● **DATA UNDER STUDY**:
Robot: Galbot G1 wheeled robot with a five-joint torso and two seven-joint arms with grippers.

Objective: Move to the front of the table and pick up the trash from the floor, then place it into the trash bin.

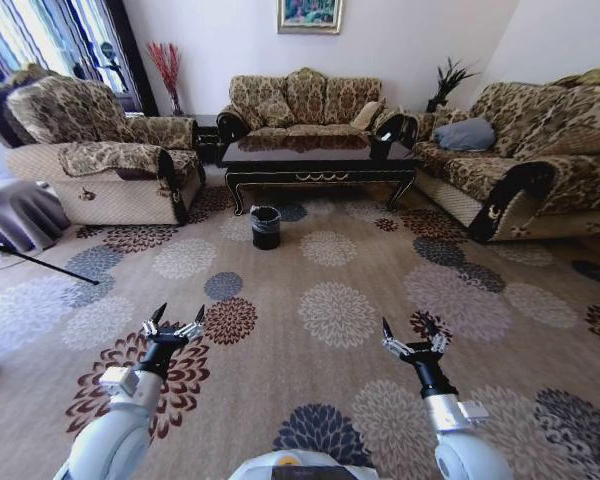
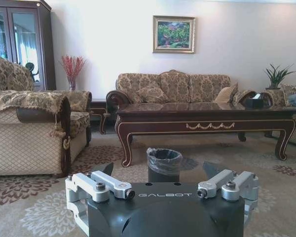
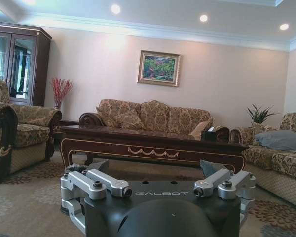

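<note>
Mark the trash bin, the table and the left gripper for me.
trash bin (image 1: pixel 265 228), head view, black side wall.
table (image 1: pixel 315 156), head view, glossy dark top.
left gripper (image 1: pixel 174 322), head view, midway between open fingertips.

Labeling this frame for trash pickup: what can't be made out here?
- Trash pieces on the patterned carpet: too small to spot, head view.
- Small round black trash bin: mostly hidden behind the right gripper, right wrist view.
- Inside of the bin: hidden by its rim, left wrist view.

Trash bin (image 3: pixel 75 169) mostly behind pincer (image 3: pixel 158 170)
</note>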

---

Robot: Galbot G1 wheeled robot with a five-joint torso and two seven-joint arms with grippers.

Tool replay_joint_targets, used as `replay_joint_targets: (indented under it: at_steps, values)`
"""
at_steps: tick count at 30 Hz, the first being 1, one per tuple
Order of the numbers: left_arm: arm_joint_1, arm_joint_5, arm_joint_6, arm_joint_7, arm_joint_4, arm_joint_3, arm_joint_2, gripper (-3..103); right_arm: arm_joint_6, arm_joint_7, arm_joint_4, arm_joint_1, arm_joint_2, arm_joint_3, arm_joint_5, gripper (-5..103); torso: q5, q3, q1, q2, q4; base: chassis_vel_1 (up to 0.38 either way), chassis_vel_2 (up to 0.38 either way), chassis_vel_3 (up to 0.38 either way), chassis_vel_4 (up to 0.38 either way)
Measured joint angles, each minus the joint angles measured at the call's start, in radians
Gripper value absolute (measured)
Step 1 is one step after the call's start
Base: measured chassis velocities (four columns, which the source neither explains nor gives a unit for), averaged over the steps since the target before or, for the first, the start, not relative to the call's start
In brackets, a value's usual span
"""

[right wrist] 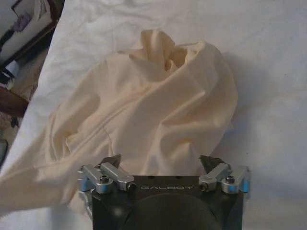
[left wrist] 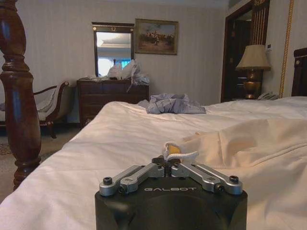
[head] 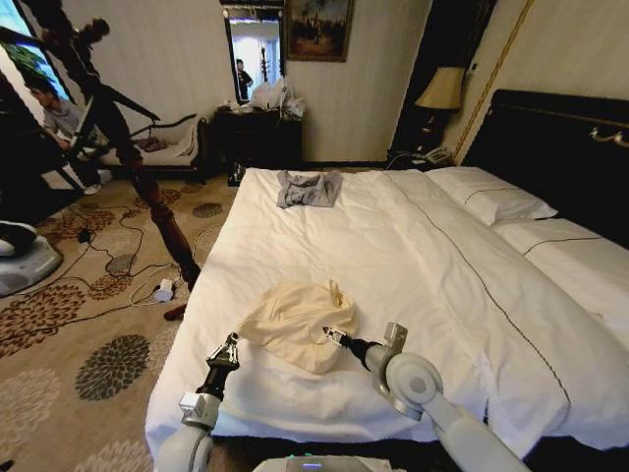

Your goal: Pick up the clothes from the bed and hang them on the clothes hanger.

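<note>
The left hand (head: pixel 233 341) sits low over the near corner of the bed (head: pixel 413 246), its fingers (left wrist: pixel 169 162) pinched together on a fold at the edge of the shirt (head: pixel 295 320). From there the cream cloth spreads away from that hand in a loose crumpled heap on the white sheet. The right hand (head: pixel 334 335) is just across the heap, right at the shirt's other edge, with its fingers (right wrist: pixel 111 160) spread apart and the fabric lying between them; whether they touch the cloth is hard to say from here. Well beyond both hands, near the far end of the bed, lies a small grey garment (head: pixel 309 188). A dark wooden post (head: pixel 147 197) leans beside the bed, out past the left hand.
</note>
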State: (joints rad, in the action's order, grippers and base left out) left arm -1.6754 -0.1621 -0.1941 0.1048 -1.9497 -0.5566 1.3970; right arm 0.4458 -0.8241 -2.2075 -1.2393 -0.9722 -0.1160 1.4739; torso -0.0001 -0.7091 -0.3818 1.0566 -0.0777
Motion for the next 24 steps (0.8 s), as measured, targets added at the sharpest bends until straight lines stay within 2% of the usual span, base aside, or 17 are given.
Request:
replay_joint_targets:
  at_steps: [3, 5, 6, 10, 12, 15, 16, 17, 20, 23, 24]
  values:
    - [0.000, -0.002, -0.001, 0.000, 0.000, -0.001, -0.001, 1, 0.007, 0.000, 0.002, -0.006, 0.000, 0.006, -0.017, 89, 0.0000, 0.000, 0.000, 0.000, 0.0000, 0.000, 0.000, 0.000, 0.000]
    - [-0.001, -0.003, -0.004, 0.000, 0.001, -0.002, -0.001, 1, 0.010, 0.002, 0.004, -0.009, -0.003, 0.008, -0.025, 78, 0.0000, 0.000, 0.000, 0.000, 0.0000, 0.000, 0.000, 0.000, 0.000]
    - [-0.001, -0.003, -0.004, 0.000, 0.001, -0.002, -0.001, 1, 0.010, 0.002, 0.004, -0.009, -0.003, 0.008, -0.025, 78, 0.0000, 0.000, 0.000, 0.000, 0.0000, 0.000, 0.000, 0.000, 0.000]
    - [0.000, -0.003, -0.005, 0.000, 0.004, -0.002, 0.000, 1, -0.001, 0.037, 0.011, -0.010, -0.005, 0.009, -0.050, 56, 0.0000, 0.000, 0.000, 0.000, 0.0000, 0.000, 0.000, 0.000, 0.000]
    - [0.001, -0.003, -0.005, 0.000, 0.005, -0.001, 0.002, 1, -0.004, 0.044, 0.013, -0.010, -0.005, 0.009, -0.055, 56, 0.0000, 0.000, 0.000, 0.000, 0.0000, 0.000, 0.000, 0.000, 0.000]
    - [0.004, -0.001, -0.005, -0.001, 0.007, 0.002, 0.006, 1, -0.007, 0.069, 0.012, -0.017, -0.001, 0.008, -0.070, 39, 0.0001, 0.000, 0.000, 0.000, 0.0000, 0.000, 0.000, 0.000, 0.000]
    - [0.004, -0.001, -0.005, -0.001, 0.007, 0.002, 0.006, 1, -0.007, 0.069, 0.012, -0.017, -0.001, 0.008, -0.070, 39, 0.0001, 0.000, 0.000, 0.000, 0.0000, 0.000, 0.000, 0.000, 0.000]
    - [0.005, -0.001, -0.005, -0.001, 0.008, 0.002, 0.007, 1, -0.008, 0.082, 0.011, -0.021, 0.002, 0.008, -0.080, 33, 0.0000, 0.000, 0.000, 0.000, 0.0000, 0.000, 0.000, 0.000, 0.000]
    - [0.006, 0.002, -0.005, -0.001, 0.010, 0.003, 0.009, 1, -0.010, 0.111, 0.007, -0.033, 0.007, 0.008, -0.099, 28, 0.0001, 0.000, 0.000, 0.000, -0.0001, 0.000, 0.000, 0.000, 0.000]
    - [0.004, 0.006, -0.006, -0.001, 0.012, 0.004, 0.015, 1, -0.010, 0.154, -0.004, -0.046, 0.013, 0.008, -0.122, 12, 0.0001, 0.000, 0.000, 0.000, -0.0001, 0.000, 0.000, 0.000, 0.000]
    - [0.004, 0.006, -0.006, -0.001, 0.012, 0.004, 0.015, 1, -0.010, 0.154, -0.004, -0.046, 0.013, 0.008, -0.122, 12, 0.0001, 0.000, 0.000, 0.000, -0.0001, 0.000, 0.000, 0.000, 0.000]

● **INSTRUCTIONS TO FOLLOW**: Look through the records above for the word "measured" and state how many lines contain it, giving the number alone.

● **ANSWER BOX**: 4